Home warranty companies have a trust problem. The sector generates $4.6 billion in annual U.S. revenue, according to IBISWorld, and has spent years building that business against a backdrop of consumer complaints about denied claims, hidden exclusions, and slow service windows. Earning credibility in that environment takes more than good marketing.

Choice Home Warranty made USA TODAY’s Most Trusted Brands 2026 list in April 2026. The study was run by Plant-A Insights Group. It surveyed more than 23,000 U.S. consumers. It analyzed more than 760,000 brand reviews. From a starting field of 20,000-plus brands, 500 made the final list. CHW was among them.

Scale matters here. CHW handles roughly one million service events per year. More than 2.4 million homes carry its coverage. Five-star reviews on consumer platforms number more than 100,000. That volume of customer interaction creates real exposure. Every disputed claim is a potential credibility hit, which makes the trust signal from 23,000 independent consumers more credible than a curated sample would be.

The evaluation criteria covered five areas: trust and transparency, reliability, emotional connection, alignment with personal values, and likelihood to purchase. Getting through all five filters from a pool of 20,000-plus brands put CHW among roughly 2.5% of the original contenders.

CEO Jim Mostofi said the recognition captures what CHW’s team works toward each day and reflects the company’s commitment to its customers.

A January 2025 survey by This Old House found that 89% of home warranty claims were approved, a figure better than the category’s reputation suggests. About 75% of denied claims traced to consumers misunderstanding their coverage terms. The trust deficit is partly a policy problem and partly a communication one.

Renewals represent close to 60% of home warranty market activity, according to Maximize Market Research. Customers who stay past the first year tend to stay.
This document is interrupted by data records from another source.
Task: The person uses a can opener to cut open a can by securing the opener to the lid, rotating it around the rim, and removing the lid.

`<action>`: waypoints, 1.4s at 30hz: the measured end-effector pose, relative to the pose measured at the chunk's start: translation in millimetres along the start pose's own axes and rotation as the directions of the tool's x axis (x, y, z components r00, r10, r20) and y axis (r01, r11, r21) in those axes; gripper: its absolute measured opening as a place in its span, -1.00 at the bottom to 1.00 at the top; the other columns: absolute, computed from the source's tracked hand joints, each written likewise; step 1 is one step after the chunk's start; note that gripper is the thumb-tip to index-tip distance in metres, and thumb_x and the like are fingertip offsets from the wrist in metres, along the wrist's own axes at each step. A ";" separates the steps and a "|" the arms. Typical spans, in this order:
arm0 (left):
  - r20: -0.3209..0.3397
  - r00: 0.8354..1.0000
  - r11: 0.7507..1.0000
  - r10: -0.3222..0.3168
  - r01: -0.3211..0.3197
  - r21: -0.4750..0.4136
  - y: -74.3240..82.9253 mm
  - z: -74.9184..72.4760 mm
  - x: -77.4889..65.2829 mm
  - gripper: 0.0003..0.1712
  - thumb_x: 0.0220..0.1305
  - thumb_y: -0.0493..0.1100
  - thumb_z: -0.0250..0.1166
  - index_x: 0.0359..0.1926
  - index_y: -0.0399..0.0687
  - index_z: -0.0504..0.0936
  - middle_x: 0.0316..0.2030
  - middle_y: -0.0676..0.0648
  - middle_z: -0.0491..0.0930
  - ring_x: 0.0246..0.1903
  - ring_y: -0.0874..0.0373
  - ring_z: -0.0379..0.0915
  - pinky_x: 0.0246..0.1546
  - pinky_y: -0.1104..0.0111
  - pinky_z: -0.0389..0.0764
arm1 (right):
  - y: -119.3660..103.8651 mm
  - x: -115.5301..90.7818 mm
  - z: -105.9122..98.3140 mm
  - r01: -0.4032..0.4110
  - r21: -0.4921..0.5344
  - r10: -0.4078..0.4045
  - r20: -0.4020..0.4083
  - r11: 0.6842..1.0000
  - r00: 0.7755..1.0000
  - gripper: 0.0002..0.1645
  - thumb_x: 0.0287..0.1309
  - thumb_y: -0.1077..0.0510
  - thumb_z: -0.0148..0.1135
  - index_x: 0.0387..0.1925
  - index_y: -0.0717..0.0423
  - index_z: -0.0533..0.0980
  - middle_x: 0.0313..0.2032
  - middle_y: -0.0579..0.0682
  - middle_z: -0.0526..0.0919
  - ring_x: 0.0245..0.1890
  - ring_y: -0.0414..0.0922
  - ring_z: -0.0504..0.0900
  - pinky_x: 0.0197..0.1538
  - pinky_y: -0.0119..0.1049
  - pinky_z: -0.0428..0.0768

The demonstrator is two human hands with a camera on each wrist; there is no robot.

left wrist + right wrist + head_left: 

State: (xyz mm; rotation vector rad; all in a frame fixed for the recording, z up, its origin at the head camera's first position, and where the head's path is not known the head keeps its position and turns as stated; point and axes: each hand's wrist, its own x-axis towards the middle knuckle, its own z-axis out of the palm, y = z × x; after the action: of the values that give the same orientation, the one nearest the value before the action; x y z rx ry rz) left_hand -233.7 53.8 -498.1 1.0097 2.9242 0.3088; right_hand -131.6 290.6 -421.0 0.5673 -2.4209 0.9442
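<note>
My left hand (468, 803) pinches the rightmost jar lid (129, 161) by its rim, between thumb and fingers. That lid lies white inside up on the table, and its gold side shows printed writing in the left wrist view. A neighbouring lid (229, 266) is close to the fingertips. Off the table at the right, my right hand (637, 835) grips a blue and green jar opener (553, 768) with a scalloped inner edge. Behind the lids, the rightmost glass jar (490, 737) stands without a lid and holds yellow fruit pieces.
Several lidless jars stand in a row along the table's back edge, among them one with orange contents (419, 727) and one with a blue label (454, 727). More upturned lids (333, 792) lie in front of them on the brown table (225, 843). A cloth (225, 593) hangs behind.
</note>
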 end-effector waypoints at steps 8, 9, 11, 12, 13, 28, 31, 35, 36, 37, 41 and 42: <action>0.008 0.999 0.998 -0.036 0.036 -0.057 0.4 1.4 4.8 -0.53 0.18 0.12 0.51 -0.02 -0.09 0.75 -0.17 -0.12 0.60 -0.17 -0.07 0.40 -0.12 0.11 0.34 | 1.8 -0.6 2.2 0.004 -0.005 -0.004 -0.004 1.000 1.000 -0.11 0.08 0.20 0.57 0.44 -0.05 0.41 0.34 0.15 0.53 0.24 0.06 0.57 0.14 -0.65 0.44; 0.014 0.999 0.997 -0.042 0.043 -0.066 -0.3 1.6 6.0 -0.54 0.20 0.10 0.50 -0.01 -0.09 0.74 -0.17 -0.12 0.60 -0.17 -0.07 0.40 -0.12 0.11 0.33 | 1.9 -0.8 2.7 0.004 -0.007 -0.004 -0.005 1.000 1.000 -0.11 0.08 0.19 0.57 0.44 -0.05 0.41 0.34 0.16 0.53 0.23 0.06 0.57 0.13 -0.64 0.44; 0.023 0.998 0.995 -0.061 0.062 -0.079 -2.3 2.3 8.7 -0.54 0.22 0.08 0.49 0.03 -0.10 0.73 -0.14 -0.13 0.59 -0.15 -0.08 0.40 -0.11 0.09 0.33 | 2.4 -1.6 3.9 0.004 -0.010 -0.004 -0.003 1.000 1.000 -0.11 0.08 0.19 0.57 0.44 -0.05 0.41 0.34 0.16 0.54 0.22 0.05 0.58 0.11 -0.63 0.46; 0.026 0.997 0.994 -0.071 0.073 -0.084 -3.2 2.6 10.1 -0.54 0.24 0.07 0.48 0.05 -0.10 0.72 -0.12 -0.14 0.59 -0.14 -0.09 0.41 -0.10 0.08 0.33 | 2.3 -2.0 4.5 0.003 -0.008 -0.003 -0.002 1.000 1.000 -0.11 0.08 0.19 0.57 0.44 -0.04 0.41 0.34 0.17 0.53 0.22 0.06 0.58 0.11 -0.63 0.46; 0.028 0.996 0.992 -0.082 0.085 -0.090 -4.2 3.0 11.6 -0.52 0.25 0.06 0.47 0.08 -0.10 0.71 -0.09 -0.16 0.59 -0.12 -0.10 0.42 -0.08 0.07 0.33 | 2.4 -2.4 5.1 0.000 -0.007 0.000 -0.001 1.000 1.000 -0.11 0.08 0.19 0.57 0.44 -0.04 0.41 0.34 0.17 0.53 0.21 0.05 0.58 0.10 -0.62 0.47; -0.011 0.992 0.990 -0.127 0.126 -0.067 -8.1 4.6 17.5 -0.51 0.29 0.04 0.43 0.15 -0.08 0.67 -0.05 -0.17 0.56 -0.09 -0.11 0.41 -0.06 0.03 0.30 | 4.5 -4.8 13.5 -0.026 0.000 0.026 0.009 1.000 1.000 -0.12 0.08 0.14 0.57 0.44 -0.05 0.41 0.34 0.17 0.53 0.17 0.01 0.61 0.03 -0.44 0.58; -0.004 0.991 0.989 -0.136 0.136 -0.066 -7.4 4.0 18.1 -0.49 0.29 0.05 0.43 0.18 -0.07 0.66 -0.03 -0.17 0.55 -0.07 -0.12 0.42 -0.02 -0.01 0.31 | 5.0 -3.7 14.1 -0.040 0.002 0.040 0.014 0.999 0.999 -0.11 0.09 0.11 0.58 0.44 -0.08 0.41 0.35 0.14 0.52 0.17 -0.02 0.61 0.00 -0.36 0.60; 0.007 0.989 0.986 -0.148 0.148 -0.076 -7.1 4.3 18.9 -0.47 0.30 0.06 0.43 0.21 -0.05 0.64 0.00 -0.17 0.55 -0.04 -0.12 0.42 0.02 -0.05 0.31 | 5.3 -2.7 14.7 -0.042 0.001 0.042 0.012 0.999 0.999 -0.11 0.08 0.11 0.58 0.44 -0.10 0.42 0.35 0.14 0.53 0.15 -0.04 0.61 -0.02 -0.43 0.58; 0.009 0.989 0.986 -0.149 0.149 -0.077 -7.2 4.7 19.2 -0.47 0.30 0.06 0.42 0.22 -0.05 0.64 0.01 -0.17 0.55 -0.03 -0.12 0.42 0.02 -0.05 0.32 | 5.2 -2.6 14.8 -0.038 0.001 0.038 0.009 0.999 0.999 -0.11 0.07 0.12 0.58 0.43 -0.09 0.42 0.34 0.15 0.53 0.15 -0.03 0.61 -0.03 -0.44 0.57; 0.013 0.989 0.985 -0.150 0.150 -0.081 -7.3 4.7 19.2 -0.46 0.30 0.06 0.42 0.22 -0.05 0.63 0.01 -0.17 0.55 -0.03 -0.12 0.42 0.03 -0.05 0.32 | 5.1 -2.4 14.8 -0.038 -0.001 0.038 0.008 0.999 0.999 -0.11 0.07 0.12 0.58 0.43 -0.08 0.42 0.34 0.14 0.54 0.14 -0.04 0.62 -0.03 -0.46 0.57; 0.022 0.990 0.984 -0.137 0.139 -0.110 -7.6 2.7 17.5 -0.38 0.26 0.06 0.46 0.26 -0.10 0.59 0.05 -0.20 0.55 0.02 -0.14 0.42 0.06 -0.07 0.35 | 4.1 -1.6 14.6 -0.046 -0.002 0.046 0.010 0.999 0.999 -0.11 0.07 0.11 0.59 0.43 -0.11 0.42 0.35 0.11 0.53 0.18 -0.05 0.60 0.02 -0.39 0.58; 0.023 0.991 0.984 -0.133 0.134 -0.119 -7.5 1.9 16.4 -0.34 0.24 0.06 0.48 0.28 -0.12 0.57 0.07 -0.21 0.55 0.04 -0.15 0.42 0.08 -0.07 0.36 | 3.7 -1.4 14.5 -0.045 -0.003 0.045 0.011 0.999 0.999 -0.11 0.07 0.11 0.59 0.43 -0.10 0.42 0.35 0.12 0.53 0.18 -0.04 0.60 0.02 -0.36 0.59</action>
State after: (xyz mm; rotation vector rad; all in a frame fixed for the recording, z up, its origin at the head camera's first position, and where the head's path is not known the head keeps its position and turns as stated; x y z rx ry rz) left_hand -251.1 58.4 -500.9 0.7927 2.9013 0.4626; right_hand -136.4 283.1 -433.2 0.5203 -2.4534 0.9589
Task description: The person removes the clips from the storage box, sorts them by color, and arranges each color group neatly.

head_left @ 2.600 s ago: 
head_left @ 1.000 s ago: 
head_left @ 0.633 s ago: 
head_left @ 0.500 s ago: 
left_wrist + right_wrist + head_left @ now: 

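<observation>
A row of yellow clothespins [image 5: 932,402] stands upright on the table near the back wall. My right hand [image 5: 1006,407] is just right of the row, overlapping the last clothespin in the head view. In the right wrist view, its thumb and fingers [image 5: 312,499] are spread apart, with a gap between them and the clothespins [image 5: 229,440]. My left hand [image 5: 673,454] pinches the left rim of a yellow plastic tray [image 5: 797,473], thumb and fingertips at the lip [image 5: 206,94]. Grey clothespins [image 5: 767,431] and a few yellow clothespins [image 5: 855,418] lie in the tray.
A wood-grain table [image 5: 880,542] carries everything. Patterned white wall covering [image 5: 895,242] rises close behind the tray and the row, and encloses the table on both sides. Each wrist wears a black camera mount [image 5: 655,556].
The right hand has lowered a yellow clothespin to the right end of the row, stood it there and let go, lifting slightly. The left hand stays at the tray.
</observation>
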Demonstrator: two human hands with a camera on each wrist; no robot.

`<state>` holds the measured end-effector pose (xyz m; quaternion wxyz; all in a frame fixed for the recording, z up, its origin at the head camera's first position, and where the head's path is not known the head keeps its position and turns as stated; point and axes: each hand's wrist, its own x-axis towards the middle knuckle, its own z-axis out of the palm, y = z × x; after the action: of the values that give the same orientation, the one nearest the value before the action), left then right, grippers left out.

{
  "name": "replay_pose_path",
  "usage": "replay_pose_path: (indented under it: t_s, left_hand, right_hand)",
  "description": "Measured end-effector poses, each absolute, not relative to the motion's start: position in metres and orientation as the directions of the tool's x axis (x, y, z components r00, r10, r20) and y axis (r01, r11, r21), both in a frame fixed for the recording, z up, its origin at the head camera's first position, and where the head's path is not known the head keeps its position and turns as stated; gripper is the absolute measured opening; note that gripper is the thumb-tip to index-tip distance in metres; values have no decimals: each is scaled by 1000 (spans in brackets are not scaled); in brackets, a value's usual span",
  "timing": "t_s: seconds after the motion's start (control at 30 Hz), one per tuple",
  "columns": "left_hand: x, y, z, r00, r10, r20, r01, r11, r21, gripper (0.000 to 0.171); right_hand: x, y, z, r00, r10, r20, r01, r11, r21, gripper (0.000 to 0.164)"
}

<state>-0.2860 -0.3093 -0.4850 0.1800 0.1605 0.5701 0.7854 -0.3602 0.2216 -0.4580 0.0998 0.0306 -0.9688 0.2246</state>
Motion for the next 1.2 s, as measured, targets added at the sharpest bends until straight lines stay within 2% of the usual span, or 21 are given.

Building a renewal-driven business requires getting claims right consistently, which is exactly what the trust study’s reliability and transparency criteria try to measure.

CHW is recognized by U.S. News & World Report and carries positive ratings across Trustpilot, BestCompany, and ConsumerAffairs. It’s a member of the National Home Service Contract Association. Founded in 2008 in Edison, NJ, the company offers a Basic Plan at roughly $49 per month and a Total Plan at around $58. Both cover systems and appliances that homeowners insurance typically excludes.

In a market where skepticism is rational and well-earned, a trust designation with a rigorous independent methodology is one of the few signals that cuts through. CHW’s inclusion means it cleared a bar that 97% of evaluated brands didn’t.